→ **Action item**:
Copy exactly the stretch of data below from the line with "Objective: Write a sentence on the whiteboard" through the line with "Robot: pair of", including both of those lines.

→ **Material provided**:
/---

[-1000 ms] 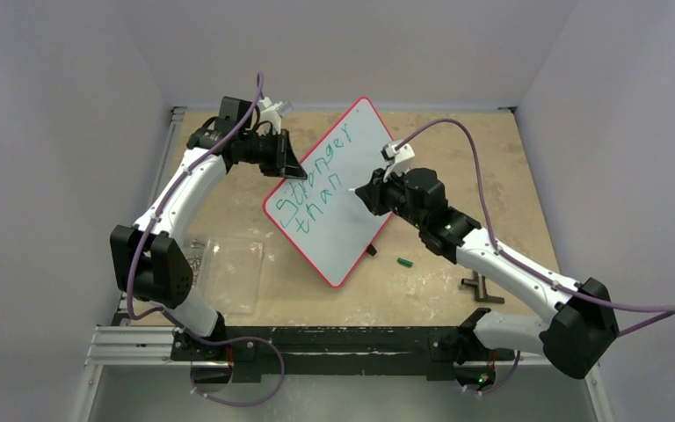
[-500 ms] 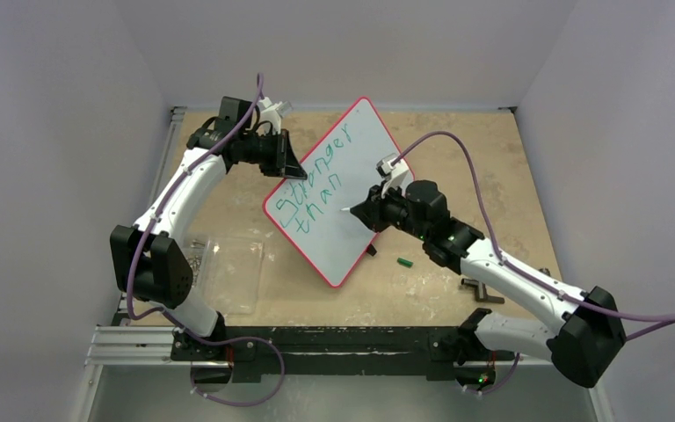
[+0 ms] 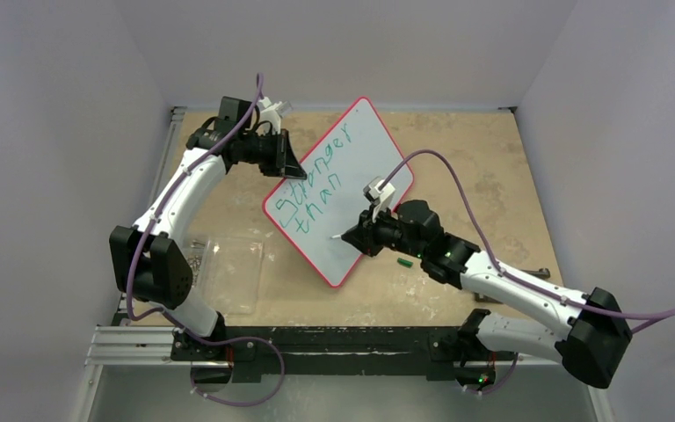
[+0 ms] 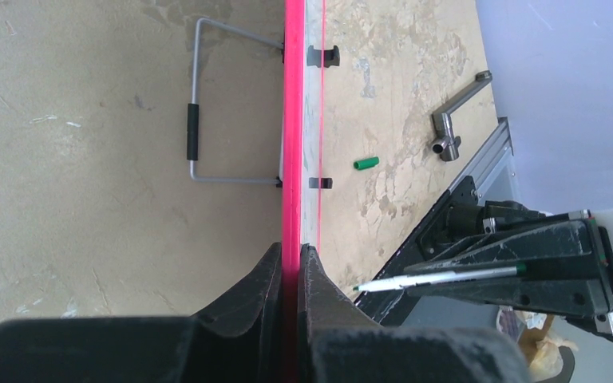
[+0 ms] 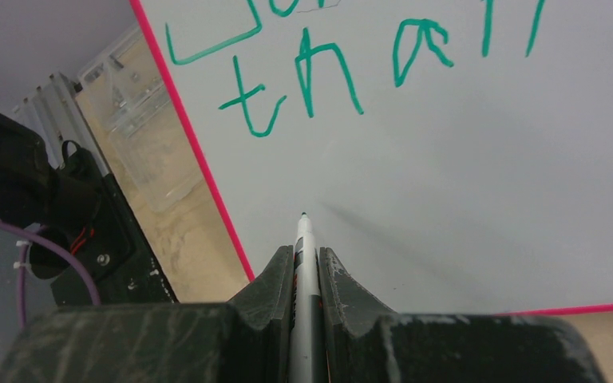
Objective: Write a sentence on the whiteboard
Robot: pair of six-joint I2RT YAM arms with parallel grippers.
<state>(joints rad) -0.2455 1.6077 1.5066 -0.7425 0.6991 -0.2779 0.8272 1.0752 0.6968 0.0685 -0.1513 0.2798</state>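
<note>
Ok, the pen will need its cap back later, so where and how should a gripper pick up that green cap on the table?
Grip the green cap across its round sides at mid-length, coming straight down from above. It is a short cylinder lying on its side on the table, so a pinch set across its long axis would likely hold it without rolling it.

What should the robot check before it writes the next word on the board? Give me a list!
1. Left tool shut on the whiteboard rim: ok.
2. Right tool shut on the marker: ok.
3. Marker uncapped, green cap lying on the table: ok.
4. Blank room under "than" for the next word: ok.
5. Marker tip touching the board: cannot tell.
6. Sentence finished: not ok, it reads only "Stronger than".
</note>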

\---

→ **Response**:
Objective: Write a sentence on the whiteboard
Robot: pair of six-joint I2RT YAM arms with parallel grippers.

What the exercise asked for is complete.